DESCRIPTION OF THE TASK —
Return exactly the lines below, starting with the one that has "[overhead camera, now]" and going on through the one that has "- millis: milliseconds".

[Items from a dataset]
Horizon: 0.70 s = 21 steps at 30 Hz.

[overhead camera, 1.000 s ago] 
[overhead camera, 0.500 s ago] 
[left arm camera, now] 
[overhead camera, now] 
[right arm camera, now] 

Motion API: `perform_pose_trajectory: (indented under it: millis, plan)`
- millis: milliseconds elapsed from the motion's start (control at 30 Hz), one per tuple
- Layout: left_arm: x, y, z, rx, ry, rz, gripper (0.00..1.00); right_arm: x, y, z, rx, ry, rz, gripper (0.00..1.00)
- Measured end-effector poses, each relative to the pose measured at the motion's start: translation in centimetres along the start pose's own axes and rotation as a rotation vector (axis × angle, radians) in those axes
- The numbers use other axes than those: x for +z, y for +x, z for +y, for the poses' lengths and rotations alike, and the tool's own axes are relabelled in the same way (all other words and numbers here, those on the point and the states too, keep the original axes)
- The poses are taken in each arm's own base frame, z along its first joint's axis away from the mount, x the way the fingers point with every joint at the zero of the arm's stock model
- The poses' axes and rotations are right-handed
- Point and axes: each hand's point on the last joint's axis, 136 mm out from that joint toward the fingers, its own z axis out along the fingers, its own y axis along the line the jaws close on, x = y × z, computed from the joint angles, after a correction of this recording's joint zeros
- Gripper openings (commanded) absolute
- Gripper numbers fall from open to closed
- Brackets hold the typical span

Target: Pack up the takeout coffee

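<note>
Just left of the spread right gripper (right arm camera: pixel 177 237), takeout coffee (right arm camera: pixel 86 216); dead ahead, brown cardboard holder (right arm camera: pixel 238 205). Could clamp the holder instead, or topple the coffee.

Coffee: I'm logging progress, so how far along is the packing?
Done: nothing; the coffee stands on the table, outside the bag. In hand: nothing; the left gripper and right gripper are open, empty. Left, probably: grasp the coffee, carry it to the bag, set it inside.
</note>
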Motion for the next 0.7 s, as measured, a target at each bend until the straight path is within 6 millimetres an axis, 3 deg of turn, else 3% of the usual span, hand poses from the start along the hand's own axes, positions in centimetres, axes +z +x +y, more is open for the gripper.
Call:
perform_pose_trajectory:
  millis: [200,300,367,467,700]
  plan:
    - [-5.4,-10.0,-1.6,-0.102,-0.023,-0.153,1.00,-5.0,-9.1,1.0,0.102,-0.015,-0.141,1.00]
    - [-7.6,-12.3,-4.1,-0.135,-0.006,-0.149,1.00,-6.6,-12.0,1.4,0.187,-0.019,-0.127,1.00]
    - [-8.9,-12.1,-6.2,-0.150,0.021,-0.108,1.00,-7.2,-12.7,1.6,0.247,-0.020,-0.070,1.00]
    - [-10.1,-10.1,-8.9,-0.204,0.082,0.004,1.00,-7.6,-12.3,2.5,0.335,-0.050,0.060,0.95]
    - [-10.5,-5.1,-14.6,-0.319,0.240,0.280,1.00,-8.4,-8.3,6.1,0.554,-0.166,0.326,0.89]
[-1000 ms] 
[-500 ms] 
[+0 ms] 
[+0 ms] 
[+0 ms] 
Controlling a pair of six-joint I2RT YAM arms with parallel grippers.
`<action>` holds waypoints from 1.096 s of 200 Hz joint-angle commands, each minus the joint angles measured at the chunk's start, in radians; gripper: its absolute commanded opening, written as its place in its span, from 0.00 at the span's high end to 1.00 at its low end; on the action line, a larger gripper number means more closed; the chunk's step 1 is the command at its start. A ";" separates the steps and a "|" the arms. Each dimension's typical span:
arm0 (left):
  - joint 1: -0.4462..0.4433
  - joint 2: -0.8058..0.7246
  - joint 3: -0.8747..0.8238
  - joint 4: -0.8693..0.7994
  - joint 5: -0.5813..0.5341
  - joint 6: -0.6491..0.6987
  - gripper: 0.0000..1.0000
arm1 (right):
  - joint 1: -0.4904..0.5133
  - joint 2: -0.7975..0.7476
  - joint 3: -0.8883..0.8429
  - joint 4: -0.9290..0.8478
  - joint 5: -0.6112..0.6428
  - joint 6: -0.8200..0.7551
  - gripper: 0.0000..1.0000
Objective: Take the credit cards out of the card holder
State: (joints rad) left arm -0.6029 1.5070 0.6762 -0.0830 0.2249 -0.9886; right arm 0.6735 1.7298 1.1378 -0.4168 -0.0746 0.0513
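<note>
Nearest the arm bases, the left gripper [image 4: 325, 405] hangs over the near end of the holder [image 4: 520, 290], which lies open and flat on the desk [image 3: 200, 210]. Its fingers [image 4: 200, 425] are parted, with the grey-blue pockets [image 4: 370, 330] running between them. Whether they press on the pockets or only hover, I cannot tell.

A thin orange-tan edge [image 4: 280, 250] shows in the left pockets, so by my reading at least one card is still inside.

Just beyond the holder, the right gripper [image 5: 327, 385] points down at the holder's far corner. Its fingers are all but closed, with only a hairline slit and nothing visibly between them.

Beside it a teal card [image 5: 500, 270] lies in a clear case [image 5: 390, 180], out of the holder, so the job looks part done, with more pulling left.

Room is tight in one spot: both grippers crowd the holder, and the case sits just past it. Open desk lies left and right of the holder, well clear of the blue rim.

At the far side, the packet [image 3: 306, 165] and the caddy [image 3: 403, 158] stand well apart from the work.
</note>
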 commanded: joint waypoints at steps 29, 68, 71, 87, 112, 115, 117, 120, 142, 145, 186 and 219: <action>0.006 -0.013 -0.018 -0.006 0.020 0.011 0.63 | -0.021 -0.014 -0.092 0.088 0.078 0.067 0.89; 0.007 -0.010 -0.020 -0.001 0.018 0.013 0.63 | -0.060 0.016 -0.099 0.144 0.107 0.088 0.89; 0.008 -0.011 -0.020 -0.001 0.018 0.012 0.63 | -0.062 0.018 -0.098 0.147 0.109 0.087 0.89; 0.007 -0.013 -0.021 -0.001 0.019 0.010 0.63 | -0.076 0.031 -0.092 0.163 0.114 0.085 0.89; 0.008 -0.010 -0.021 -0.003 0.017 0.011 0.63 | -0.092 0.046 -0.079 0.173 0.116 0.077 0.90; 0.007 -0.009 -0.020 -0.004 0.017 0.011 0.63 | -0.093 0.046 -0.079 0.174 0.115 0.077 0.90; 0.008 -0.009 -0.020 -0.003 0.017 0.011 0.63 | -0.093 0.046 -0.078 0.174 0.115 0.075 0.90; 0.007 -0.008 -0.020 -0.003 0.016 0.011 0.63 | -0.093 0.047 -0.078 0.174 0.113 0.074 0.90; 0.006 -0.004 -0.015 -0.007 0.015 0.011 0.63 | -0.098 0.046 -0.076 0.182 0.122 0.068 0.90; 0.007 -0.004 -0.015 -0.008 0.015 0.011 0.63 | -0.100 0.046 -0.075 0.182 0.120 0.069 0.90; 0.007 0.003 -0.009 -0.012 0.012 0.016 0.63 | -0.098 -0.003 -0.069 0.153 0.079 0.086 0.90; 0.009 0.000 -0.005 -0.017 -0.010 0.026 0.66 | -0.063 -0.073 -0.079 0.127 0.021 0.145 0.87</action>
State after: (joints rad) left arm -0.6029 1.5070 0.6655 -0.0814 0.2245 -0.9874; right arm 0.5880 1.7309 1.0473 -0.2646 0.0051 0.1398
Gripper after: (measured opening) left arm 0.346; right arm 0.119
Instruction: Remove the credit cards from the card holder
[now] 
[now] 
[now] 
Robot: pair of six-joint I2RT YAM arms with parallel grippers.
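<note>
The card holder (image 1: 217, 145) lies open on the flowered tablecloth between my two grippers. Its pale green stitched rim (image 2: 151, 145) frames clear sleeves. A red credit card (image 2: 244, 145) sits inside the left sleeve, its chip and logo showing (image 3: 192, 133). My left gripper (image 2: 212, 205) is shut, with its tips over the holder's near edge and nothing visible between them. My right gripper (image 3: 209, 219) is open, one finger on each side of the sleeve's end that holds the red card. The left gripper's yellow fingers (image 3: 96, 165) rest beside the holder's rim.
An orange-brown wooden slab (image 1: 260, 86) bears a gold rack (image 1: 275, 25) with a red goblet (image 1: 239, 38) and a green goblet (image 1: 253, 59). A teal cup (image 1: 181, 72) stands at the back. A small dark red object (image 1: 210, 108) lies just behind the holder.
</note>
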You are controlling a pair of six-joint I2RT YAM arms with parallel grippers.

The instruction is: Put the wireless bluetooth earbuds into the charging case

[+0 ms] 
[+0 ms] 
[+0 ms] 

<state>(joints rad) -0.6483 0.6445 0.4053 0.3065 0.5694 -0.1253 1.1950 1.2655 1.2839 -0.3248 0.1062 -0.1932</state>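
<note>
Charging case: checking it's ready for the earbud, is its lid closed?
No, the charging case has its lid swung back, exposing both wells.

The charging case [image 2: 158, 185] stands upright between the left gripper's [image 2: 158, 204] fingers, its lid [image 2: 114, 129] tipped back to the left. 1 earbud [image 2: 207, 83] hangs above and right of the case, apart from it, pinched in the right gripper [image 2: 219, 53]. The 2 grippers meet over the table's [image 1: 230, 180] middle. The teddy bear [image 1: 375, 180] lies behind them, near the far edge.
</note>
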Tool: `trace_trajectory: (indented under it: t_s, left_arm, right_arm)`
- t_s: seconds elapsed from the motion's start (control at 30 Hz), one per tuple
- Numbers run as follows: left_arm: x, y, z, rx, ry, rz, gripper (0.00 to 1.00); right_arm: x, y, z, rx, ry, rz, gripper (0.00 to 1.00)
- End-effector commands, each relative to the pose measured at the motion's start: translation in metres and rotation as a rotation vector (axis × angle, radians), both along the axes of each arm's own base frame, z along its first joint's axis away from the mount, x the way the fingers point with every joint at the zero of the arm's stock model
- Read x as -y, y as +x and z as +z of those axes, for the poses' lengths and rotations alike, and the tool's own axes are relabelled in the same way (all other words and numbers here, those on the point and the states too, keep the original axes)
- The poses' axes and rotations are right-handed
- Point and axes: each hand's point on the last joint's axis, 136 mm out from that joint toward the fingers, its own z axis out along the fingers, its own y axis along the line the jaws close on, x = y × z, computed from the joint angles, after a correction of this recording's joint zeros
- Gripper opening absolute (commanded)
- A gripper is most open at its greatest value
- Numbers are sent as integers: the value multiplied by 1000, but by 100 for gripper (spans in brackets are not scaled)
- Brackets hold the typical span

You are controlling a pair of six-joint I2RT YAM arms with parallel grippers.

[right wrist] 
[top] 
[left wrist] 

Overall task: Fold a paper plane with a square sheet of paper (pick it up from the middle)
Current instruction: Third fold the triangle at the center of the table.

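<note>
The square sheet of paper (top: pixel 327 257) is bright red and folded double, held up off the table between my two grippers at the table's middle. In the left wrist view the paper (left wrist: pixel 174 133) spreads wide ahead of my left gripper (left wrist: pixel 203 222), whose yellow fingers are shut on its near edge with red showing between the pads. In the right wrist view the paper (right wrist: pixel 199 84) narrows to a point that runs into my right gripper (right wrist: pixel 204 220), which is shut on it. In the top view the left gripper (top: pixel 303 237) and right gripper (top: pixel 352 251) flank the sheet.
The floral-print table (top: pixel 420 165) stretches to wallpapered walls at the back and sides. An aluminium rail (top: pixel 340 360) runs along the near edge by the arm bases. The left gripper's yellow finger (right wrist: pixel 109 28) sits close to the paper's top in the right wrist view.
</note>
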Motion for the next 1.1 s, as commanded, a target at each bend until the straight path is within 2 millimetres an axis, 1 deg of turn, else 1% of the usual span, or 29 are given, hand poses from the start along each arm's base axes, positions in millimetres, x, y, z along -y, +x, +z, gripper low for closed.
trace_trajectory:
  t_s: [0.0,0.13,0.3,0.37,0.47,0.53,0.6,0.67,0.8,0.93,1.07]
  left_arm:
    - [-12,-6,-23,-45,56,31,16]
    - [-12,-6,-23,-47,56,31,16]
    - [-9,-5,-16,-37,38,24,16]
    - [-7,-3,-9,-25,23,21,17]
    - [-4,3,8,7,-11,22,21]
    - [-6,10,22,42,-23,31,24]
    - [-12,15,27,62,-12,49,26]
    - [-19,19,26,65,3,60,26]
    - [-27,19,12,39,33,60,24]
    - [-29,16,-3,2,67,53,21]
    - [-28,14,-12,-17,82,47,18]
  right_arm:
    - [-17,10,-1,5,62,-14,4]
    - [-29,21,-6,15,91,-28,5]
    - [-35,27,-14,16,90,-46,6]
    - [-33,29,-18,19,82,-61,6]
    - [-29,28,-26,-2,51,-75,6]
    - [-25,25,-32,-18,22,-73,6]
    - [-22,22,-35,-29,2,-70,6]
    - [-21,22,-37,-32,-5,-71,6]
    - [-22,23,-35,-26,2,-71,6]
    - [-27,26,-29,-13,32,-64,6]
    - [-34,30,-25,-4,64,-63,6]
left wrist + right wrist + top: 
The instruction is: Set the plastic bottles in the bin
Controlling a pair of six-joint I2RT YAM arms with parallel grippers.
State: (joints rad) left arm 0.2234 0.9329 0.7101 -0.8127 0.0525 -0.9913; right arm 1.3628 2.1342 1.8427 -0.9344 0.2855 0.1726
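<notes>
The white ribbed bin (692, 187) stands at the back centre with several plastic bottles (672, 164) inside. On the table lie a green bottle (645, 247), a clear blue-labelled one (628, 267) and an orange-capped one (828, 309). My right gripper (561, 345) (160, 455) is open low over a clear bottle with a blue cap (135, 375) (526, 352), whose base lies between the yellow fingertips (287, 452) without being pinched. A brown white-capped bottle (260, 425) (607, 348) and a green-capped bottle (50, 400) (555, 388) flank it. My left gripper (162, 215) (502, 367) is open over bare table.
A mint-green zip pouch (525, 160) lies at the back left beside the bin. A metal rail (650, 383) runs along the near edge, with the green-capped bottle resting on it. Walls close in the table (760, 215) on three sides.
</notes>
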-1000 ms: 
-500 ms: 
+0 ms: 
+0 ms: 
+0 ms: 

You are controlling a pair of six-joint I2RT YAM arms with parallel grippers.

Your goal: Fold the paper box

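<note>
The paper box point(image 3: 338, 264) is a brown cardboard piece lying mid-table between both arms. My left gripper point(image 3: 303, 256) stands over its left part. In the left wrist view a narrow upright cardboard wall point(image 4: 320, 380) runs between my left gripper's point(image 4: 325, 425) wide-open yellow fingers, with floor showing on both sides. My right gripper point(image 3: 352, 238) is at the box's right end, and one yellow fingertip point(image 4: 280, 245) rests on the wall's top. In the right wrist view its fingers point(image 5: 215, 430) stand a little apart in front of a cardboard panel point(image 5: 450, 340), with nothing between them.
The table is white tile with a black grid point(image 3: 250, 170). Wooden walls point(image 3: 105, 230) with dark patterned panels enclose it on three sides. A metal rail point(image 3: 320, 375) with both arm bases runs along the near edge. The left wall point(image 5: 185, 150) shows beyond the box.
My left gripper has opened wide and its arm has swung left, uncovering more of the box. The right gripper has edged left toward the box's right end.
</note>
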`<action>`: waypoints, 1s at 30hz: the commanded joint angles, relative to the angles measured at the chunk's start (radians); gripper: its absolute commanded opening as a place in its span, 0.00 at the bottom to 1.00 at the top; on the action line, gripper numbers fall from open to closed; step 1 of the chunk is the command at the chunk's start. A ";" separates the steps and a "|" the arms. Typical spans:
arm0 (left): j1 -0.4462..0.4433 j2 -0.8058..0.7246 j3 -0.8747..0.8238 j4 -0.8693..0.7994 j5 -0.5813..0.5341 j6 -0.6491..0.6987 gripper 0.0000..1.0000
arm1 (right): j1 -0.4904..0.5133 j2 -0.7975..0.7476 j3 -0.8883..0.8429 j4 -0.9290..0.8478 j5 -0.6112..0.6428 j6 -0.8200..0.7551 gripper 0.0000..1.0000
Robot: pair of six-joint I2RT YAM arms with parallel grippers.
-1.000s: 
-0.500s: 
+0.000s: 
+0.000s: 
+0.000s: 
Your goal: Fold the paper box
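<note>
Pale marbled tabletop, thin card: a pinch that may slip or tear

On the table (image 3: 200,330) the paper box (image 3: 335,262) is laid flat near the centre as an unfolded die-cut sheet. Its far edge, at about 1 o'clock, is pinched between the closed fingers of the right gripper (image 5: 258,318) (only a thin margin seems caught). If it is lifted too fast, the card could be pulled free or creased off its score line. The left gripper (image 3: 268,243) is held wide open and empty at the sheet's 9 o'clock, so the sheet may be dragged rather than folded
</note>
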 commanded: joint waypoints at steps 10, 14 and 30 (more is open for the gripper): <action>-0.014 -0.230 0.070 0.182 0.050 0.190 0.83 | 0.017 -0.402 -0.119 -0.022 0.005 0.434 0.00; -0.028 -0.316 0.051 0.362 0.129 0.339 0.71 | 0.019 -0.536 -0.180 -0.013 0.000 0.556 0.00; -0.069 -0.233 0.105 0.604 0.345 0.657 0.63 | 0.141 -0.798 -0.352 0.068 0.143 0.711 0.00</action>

EXERCISE SOLUTION —
[overhead camera, now] 
[right arm camera, now] 

Motion API: `perform_pose_trajectory: (indented under it: millis, plan)`
- millis: milliseconds elapsed from the motion's start (control at 30 Hz), one per tuple

The answer requires no additions.